Umbrella
by Elena Arevalo Melville; illus. by the author
Preschool, Primary Scallywag 32 pp.
4/24 9781915252371 $18.99
Young Clara, her blank expression joyless, has “no one to play with” at the park. She sees an umbrella on the ground, places it on a bench by a tree, and is startled to hear it thank her for the kindness. “I can do much more than that…Look inside me. Anything is possible!” She opens it (who wouldn’t?), and a friendly cat comes out—answering Clara’s unspoken wish for companionship. When old Mr. Roberts reaches his arms up to the tree from his wheelchair, remembering how he used to pick apples as a boy, Clara assures him that “anything is possible.” She opens the umbrella and out comes…“An elephant?” who helps retrieve apples. Told in the third person by an affable narrator, this offbeat story has humor and heart. Melville’s illustrations are especially effective at telegraphing the characters’ feelings—which are just what the umbrella is attuned to.

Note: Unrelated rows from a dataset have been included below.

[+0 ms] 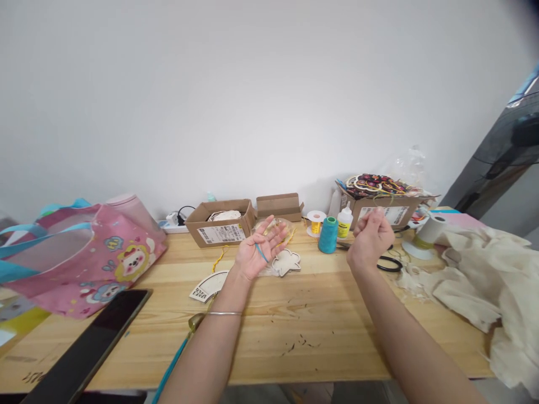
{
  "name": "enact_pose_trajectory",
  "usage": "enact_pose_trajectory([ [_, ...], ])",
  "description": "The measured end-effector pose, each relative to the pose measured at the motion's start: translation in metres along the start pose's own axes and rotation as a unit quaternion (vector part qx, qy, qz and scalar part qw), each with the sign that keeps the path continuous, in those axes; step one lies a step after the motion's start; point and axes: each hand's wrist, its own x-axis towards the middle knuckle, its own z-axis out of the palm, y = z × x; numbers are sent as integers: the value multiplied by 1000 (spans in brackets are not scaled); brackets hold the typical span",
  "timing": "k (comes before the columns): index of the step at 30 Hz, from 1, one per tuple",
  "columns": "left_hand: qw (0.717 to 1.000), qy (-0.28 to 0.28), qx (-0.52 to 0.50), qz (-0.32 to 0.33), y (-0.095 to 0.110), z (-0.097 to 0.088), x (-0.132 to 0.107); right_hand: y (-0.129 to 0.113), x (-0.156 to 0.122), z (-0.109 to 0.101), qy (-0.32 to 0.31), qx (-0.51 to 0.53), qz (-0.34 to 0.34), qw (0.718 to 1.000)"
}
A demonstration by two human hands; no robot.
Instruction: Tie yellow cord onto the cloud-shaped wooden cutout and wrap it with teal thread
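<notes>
My left hand (pixel 256 249) is raised above the table with its fingers spread, and a teal strand (pixel 261 253) lies across the palm side. A teal cord (pixel 173 356) with a brass-coloured end runs down past my left wrist. My right hand (pixel 370 238) is curled into a loose fist, and I cannot tell if it pinches a fine thread. A cloud-shaped wooden cutout (pixel 286 262) lies just below my left hand, and a fan-shaped wooden cutout (pixel 209 285) lies to its lower left.
On the wooden table (pixel 295 342) stand a teal thread cone (pixel 327 235), a yellow spool (pixel 315 223), a glue bottle (pixel 344 221) and cardboard boxes (pixel 221 223). Black scissors (pixel 389 264) lie at right, beside a cream cloth (pixel 484 280). A pink tote bag (pixel 80 261) and a tablet (pixel 88 345) sit at left.
</notes>
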Motion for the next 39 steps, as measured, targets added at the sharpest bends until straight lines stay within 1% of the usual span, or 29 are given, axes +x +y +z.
enact_pose_trajectory([
  [1,1000,-2,4,-2,0,0,0,2,2,0,6,-7,2,1000],
  [2,1000,-7,6,-4,0,1,0,4,3,0,-1,-22,0,1000],
  [3,1000,-13,7,-4,-1,2,-1,6,2,0,-23,-43,-6,999],
  [4,1000,-20,7,-3,-1,3,-1,8,-1,1,-60,-67,-13,996],
  [6,999,-38,6,-6,-2,6,-3,10,-12,4,-167,-108,-18,980],
  [9,997,-67,7,-32,-4,10,-6,12,-34,12,-336,-120,15,934],
  [10,996,-75,10,-49,-5,11,-7,13,-41,14,-380,-113,36,917],
  [12,992,-89,20,-82,-8,13,-8,16,-50,17,-431,-96,79,894],
  [14,988,-102,33,-115,-10,14,-8,18,-55,18,-449,-89,109,882],
  [16,981,-122,49,-145,-14,15,-7,19,-55,18,-461,-97,116,874],
  [18,972,-145,66,-173,-17,16,-5,18,-54,17,-472,-114,102,868],
  [20,966,-162,74,-186,-20,15,-5,16,-53,16,-475,-131,75,867],
  [21,965,-165,74,-189,-21,15,-5,15,-52,15,-466,-137,63,872],
  [23,966,-160,70,-189,-22,15,-5,13,-48,14,-422,-138,55,894],
  [25,969,-148,67,-183,-21,15,-6,13,-44,14,-359,-123,76,922],
  [26,971,-142,67,-178,-20,15,-6,13,-42,13,-335,-110,95,931],
  [27,973,-136,66,-172,-19,15,-7,13,-41,13,-326,-95,118,933],
  [28,975,-131,65,-167,-18,15,-7,14,-40,12,-331,-80,143,929],
  [29,976,-128,64,-163,-17,15,-7,14,-41,12,-349,-67,169,919],
  [30,977,-126,64,-162,-17,15,-7,14,-42,12,-377,-57,197,904],
  [32,976,-127,71,-165,-16,15,-7,14,-46,13,-439,-43,245,863],
  [34,972,-135,85,-173,-17,15,-6,12,-50,13,-477,-36,273,834],
  [36,968,-145,98,-181,-18,14,-5,11,-51,13,-486,-34,284,826],
  [39,964,-152,109,-189,-20,13,-4,9,-50,13,-480,-40,286,828],
])
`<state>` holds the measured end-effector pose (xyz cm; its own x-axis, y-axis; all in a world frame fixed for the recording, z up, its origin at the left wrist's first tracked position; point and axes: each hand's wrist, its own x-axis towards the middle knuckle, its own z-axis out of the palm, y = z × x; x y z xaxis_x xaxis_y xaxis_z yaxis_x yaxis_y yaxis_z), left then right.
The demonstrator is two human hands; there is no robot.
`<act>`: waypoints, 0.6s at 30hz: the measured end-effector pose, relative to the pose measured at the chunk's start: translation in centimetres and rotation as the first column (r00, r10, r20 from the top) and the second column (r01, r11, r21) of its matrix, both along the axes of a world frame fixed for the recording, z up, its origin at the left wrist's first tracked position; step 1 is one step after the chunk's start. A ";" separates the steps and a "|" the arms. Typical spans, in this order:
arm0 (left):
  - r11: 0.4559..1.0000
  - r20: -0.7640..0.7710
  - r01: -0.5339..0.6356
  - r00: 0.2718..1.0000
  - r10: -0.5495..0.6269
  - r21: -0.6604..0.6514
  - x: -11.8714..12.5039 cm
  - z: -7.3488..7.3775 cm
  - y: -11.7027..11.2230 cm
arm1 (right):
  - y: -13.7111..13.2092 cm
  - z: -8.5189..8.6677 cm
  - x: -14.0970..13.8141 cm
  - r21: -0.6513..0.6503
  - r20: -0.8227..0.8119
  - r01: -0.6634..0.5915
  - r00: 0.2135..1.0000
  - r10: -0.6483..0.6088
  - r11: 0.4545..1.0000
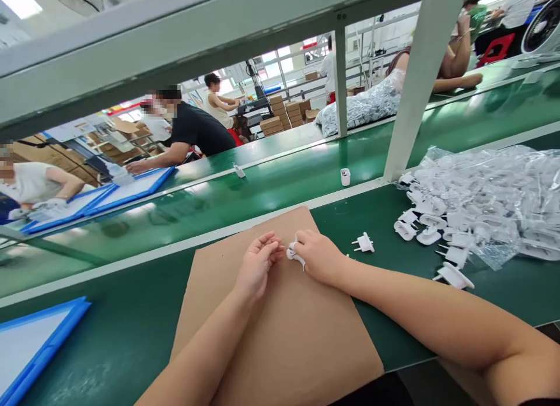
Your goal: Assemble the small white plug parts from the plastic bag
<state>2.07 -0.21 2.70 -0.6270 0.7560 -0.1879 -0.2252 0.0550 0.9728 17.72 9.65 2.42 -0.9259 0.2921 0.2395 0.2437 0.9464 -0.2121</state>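
My right hand (pixel 318 255) is closed round a small white plastic plug part (pixel 294 252), which sticks out to the left of the fingers. Just left of it, my left hand (pixel 259 265) hovers with its fingers loosely bent and somewhat apart; I see nothing in it. Both hands are above a brown cardboard sheet (pixel 280 336) on the green bench. A loose white plug piece with pins (pixel 364 242) lies to the right of my right hand.
A clear bag of white plug parts (pixel 494 190) spills at the right. Beyond a pale rail runs a green conveyor (pixel 289 167) carrying a white charger housing (pixel 345 177). A blue-edged tray (pixel 39 342) sits at left. A slanted metal post (pixel 424 79) stands ahead; people work beyond.
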 end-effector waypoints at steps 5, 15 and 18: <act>0.993 -0.372 0.077 0.922 -0.104 -0.086 -2.4 3.4 4.9 | -0.5 0.0 0.2 0.000 0.028 -0.051 0.998 0.051 0.999; 0.806 -0.824 0.209 -0.278 -0.494 -0.554 0.4 4.1 20.7 | 0.1 0.1 0.2 -0.016 0.037 -0.180 0.983 0.181 0.983; 0.753 -0.731 0.171 -0.446 -0.516 -0.636 0.5 2.8 23.3 | 0.2 0.1 0.1 0.022 0.014 -0.208 0.978 0.207 0.978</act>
<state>2.56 23.05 5.55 0.2438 0.9695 0.0246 0.9645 -0.2398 -0.1109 17.83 9.83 2.57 -0.9684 0.0879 0.2333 0.0438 0.9812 -0.1879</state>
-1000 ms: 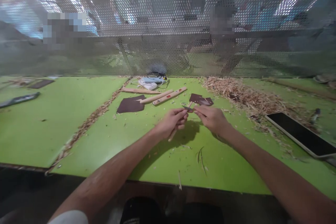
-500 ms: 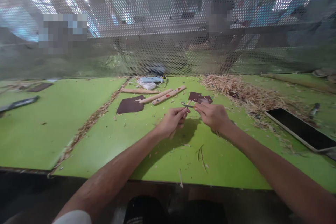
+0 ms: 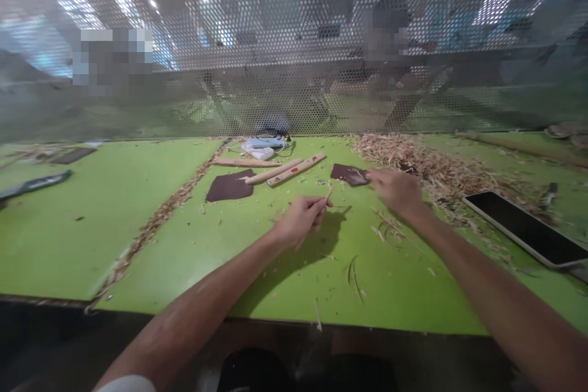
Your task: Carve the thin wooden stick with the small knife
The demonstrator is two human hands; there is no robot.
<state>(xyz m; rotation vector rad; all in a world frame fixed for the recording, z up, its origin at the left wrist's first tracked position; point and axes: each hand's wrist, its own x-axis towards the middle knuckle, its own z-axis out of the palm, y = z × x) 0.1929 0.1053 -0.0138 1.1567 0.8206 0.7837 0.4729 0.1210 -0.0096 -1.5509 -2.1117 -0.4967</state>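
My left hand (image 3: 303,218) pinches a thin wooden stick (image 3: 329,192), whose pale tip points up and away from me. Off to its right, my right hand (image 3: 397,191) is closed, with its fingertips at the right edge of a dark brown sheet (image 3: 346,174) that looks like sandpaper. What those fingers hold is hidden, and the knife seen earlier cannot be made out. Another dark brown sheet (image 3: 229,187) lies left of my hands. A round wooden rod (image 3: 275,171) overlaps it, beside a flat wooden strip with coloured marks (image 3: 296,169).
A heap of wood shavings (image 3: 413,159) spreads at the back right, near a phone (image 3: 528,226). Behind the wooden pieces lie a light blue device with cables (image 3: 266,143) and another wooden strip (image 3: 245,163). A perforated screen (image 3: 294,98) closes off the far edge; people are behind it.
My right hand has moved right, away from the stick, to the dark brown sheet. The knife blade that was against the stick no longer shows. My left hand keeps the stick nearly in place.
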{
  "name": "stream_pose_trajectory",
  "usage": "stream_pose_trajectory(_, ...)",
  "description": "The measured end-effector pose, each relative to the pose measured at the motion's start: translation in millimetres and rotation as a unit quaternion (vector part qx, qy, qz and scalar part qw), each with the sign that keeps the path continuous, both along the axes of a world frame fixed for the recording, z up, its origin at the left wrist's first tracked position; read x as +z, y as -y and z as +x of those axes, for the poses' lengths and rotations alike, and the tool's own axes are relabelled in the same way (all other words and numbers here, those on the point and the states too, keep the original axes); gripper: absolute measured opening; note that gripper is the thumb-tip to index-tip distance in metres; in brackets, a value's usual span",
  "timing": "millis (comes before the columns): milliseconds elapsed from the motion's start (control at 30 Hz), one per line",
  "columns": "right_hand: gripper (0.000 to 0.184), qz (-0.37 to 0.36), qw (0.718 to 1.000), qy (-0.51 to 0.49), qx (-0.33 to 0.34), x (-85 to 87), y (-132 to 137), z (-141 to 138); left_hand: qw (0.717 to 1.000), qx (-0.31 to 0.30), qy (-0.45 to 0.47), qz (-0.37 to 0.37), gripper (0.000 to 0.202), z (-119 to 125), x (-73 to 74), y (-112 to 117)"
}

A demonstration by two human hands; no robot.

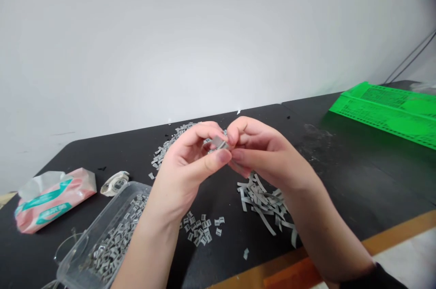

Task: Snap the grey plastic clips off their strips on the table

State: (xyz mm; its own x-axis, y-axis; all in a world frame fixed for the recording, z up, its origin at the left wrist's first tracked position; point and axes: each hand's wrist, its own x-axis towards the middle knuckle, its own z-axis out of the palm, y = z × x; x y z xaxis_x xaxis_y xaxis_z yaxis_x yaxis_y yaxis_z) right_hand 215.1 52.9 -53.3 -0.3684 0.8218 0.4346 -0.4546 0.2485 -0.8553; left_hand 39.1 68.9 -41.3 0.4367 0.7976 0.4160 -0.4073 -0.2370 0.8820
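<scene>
I hold a small grey metal clip (220, 144) between both hands above the black table (357, 180). My left hand (185, 171) pinches it from below and behind, thumb under it, and my right hand (262, 153) closes its grip on the other end with fingertips. It looks light, stiff and thin, probably slick and easy to drop, so I judge the ends are the best places to hold. Its long axis runs roughly left to right, tilted slightly down toward my right hand. Grey strips (264, 203) lie below; loose pieces (200, 227) lie beside a clear tray (73, 264) holding more.
</scene>
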Motion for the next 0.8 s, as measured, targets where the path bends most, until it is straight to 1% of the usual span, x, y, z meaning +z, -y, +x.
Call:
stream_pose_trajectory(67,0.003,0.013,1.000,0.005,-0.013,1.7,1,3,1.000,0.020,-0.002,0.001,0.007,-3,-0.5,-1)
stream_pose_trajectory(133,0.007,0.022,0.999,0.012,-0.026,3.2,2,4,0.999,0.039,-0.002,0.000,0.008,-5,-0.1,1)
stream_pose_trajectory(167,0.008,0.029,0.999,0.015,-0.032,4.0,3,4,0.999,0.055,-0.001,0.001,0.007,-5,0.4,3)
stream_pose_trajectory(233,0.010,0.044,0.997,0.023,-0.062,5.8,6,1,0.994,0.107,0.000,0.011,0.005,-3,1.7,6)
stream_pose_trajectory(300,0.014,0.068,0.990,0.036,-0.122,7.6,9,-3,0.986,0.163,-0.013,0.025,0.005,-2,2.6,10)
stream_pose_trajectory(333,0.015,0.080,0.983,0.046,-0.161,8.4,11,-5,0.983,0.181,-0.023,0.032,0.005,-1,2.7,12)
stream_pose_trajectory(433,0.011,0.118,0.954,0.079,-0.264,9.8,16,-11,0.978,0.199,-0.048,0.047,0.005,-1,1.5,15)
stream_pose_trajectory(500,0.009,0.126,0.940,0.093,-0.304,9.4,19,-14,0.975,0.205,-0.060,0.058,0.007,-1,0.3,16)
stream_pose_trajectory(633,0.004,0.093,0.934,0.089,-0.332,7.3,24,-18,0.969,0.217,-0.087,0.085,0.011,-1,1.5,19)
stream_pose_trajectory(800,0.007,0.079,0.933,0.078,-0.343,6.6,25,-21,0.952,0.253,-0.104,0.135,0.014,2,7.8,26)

Along with a limited palette of blues, pinkish red, and creamy whites, the art’s loose lines are idiosyncratic and expressive. Sneaky Mr. Fox tries demanding that the umbrella make him “rich, rich, rich!”; he gets what he deserves. But the beneficent umbrella also gives him a second chance, making the park “absolutely perfect.”
From the May/June 2024 issue of The Horn Book Magazine.